A small study–it turns out that 3,000 people is a small group as long as they’re not all in your kitchen–hints that 10% of the people who’ve had Covid can get reinfected.
Or, of course, possibly not. First, the study (like so many in these scientifically frantic times) hasn’t been peer reviewed, so it doesn’t have the Good Housekeeping Seal of Approval. Second, the reason 3,000 people is a small group is that only 189 of them turned out to have previously had Covid. So that would mean–what?–18.9 of them got it a second time.

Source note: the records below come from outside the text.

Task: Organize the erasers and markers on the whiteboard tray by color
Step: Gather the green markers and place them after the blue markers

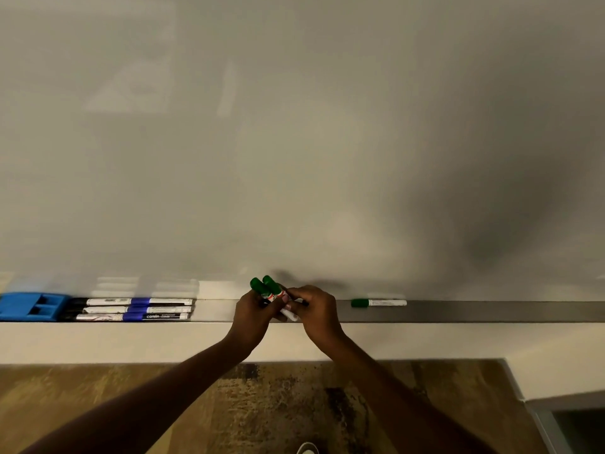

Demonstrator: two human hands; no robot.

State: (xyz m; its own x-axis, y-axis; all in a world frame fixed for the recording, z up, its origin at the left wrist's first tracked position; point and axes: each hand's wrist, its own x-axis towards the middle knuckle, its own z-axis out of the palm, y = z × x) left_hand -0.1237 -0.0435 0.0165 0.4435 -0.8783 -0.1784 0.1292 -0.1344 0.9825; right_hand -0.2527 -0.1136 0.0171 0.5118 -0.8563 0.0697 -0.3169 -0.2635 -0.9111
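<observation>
While our left hand [252, 312] is gripping two green markers [270, 288] over the tray [491, 311], our right hand [317, 311] is pinching their barrels (caps up); we are thinking: lay them flat beside the lone marker [378, 303].

1. Both bare forearms reach from near toward far, converging at centre.
2. The left hand [253, 314] curls round two green markers [265, 286].
3. The right hand [316, 311], just beside it, pinches their lower barrels.
</observation>
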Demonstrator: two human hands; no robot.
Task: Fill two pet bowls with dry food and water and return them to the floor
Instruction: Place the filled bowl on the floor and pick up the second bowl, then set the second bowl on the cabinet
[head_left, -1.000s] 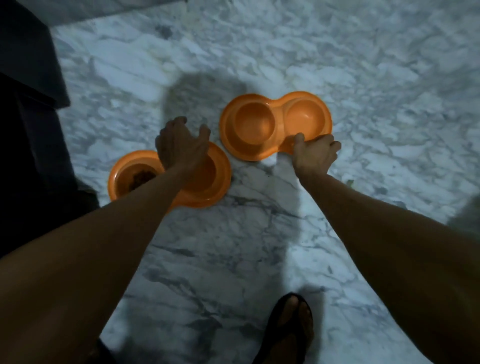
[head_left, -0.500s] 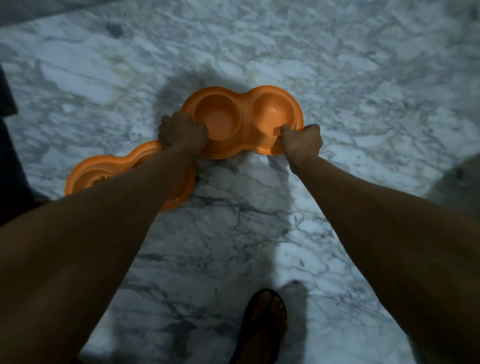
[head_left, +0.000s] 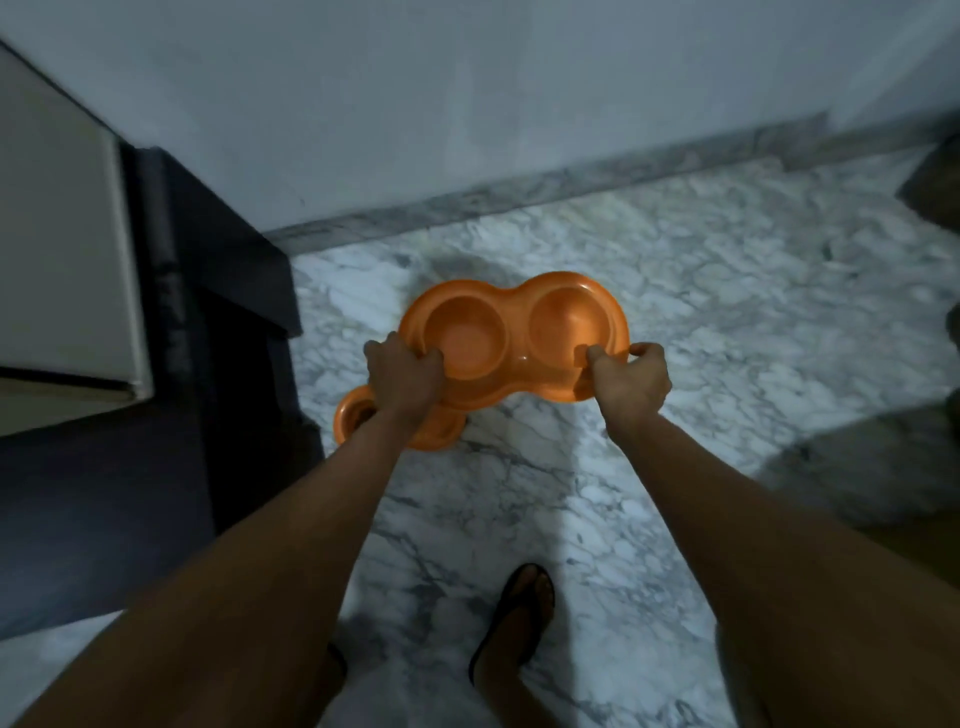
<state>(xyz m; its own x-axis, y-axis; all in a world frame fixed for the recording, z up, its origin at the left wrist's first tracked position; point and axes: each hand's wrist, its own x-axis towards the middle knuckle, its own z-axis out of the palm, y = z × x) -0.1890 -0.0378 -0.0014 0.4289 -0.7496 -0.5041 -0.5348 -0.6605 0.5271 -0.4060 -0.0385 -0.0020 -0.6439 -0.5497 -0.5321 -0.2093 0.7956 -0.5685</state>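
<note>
An orange double pet bowl (head_left: 514, 332) with two round wells, both looking empty, is held above the marble floor. My left hand (head_left: 402, 376) grips its left near rim, thumb over the edge. My right hand (head_left: 631, 382) grips the right near rim the same way. A second orange double bowl (head_left: 353, 415) lies on the floor beneath, mostly hidden by my left forearm and the lifted bowl; its contents cannot be made out.
A dark cabinet (head_left: 218, 291) with a pale top (head_left: 57, 249) stands at the left, close to the bowls. A wall with a marble skirting (head_left: 519, 192) runs behind. My sandalled foot (head_left: 519, 618) is on the marble floor (head_left: 727, 322) below.
My left hand left the floor bowl and took the other bowl's left rim. Both hands have lifted that bowl off the floor, and the view has risen to show the wall.
</note>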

Now we stir vigorously and compare that to 48% of the previously uninfected group who picked up Covid, meaning that having had the disease leaves you with a fifth the risk of getting it again compared to someone who’s never had it. Or so the study says. My brain glazed over just typing that. If there’s anything odd about the numbers, you can blame my brain, not me.
These were young people–probably in their late teens, maybe early twenties–and recent recruits to the US Marines. Interestingly, all the reinfections were from the same variant of the virus as their original infections, not the new strains that are circulating, so we don’t get to blame the reinfections of the virus’s tendency to mutate.
All the recruits had mild symptoms, but the length of infection and risk of having symptoms was the same for both the previously infected and the previously uninfected. It may be significant that the previously infected people had lower levels of antibodies, suggesting that some people don’t generate antibodies–or don’t generate them as enthusiastically.
The moral of this story is that masks, distance, and vaccination still matter, even if you’ve had the damned thing.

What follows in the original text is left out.